**Exercise objective**
Filter the entries below, keeping every line that has the word "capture".

########################################

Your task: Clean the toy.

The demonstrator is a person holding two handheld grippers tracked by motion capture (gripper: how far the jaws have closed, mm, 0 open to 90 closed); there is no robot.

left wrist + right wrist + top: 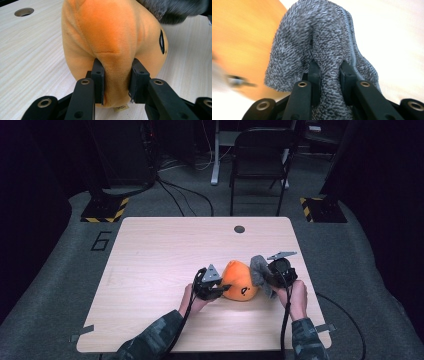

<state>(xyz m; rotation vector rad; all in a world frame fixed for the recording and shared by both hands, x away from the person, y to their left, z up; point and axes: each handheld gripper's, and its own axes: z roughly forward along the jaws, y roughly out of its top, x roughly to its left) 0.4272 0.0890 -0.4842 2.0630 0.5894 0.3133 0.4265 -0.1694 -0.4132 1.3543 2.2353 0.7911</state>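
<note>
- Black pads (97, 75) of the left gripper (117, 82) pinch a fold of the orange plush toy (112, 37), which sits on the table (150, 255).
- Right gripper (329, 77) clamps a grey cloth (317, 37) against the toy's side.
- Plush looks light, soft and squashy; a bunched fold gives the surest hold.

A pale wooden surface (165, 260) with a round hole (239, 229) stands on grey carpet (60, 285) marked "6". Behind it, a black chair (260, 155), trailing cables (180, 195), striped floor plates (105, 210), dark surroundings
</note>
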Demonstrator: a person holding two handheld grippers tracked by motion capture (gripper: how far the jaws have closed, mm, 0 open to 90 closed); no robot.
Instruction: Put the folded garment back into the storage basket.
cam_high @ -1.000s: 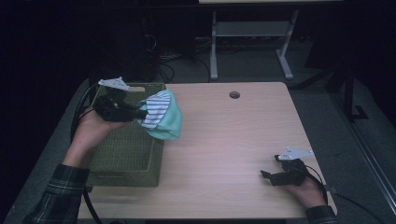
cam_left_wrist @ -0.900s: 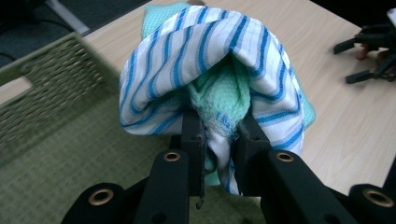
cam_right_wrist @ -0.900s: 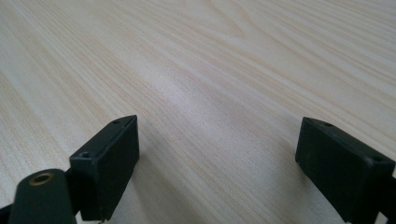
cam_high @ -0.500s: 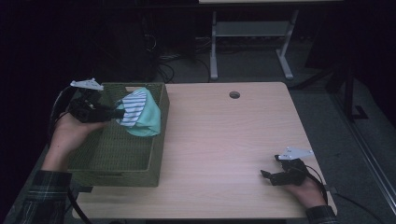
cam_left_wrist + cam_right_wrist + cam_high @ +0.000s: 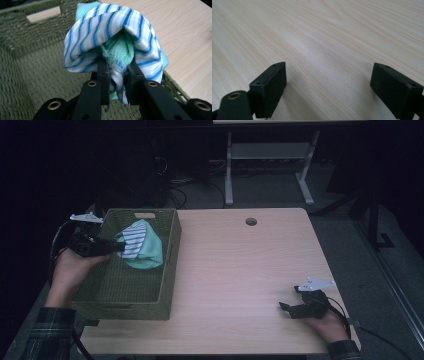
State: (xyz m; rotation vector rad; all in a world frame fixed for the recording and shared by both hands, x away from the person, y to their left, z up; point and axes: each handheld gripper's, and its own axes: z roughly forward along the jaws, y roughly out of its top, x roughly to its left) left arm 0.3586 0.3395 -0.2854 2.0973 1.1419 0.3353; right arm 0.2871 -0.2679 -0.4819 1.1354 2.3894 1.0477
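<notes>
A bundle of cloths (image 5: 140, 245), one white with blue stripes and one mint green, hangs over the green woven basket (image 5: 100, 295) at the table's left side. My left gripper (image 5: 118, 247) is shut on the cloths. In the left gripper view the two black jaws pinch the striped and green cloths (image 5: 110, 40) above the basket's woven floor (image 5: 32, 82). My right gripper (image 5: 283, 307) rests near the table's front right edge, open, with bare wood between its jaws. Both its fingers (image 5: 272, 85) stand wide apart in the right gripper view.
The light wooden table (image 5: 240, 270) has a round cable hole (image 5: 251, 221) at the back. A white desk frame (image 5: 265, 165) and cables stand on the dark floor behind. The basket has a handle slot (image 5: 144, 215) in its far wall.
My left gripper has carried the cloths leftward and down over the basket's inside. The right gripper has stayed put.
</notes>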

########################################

**Task output**
The demonstrator is a person holding two handheld grippers tracked by motion capture (gripper: how far the jaws have closed, mm, 0 open to 90 closed); there is no robot.
Demonstrator: a person holding two handheld grippers tracked by motion capture (gripper: how far the jaws have closed, mm, 0 open to 90 closed); no robot.

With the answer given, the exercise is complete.